▸ Instructions for the task:
Could you filter the records below and return each line that holds "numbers"?

▸ Entries taken from a collection:
════════════════════
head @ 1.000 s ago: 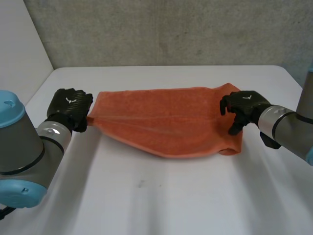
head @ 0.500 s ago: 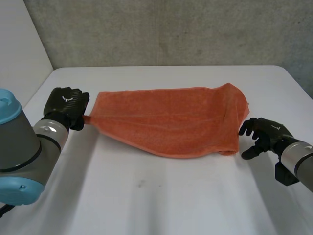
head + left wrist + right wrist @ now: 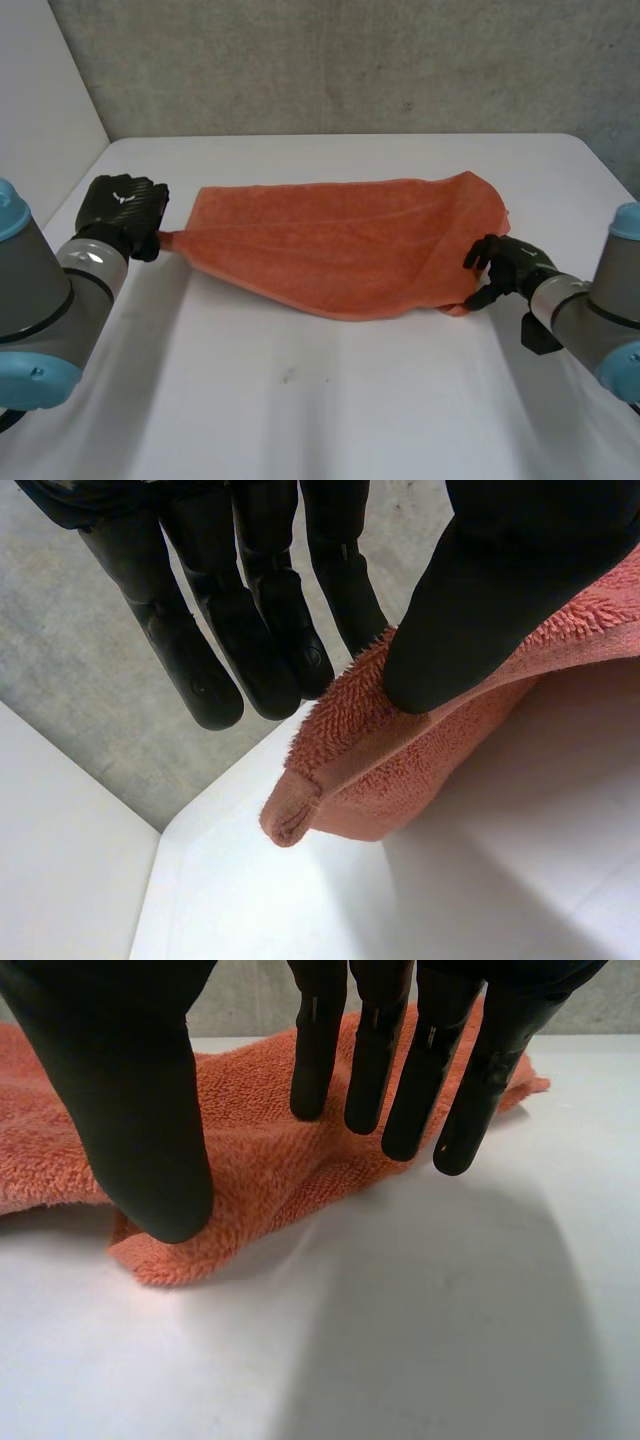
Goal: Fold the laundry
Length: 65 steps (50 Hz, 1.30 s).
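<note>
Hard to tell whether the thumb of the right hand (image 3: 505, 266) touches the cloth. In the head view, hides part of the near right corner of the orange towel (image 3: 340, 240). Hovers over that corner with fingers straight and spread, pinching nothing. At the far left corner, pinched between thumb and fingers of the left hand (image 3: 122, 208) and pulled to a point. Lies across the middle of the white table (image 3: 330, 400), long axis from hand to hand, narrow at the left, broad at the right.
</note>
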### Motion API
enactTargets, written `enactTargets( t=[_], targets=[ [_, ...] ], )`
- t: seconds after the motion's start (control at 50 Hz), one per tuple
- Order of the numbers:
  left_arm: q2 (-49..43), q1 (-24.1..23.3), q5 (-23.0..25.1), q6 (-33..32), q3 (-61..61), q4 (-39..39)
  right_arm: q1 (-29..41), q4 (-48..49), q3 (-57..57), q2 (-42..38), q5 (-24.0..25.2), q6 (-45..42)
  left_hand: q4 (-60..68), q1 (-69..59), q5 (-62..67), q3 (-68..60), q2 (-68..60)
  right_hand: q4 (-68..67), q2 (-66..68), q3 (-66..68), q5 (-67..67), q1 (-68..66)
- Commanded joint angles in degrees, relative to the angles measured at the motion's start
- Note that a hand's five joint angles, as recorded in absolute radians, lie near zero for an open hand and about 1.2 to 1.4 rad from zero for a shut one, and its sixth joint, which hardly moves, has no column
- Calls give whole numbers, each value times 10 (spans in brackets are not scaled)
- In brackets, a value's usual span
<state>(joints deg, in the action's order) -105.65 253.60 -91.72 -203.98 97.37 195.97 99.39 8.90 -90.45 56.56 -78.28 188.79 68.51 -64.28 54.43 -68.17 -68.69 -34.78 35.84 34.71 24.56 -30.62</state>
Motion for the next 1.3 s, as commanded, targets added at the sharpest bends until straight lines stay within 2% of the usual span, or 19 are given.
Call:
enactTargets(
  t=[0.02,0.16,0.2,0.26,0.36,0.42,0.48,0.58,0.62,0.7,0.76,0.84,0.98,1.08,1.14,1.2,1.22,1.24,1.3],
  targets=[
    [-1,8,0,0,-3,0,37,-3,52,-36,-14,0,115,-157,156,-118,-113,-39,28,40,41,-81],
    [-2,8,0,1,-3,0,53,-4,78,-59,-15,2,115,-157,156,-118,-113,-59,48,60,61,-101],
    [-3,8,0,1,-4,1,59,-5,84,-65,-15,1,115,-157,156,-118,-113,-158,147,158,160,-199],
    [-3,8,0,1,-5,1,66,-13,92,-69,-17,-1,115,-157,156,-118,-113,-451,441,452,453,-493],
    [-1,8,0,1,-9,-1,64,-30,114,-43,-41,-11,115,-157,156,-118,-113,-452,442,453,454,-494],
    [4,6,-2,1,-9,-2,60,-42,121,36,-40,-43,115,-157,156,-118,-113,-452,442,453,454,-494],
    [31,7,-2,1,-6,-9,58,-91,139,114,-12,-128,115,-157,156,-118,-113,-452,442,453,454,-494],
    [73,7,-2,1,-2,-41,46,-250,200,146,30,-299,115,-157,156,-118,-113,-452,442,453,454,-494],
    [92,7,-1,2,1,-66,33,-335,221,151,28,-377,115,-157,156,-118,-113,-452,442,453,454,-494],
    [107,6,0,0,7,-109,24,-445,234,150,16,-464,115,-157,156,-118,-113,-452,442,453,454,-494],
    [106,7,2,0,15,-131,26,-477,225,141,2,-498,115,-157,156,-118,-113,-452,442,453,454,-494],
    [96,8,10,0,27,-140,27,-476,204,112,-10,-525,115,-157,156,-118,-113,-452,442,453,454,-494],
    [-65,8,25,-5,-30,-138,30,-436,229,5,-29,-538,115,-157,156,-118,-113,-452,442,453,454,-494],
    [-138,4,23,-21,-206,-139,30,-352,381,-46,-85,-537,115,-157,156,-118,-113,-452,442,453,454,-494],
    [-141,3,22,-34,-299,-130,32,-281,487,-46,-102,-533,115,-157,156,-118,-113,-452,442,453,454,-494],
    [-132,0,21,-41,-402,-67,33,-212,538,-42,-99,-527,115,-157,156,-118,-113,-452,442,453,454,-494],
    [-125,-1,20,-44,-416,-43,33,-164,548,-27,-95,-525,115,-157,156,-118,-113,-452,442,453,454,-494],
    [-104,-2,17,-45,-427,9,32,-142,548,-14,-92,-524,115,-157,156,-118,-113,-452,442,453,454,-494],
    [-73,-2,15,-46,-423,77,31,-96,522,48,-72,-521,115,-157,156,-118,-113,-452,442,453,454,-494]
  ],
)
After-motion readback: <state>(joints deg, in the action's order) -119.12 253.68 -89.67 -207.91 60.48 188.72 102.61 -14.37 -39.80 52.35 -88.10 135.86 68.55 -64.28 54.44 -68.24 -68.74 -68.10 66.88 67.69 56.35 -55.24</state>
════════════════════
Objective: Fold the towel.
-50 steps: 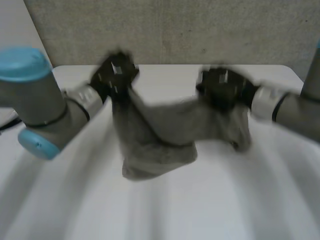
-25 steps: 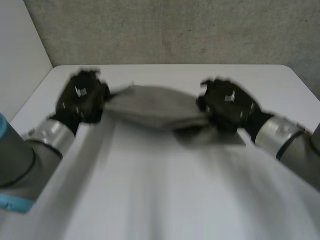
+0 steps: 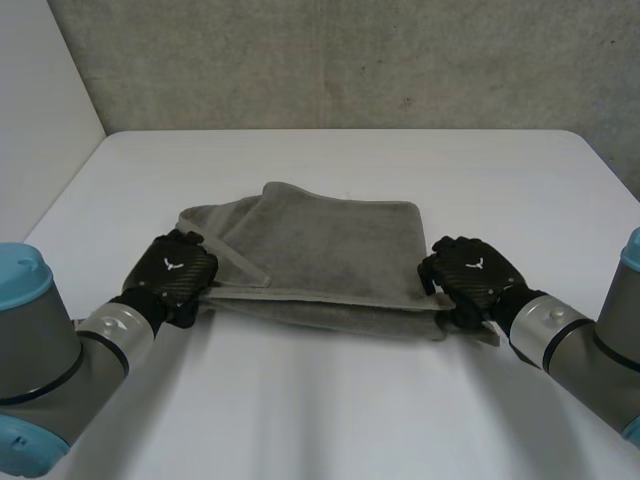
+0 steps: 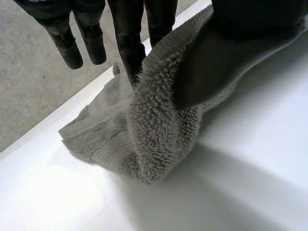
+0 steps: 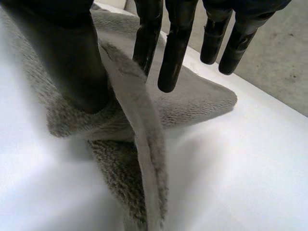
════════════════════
▸ Output for this exercise:
- Order of the numbers:
- Calls give whole numbers, each value times 10 (spans in brackets are not scaled)

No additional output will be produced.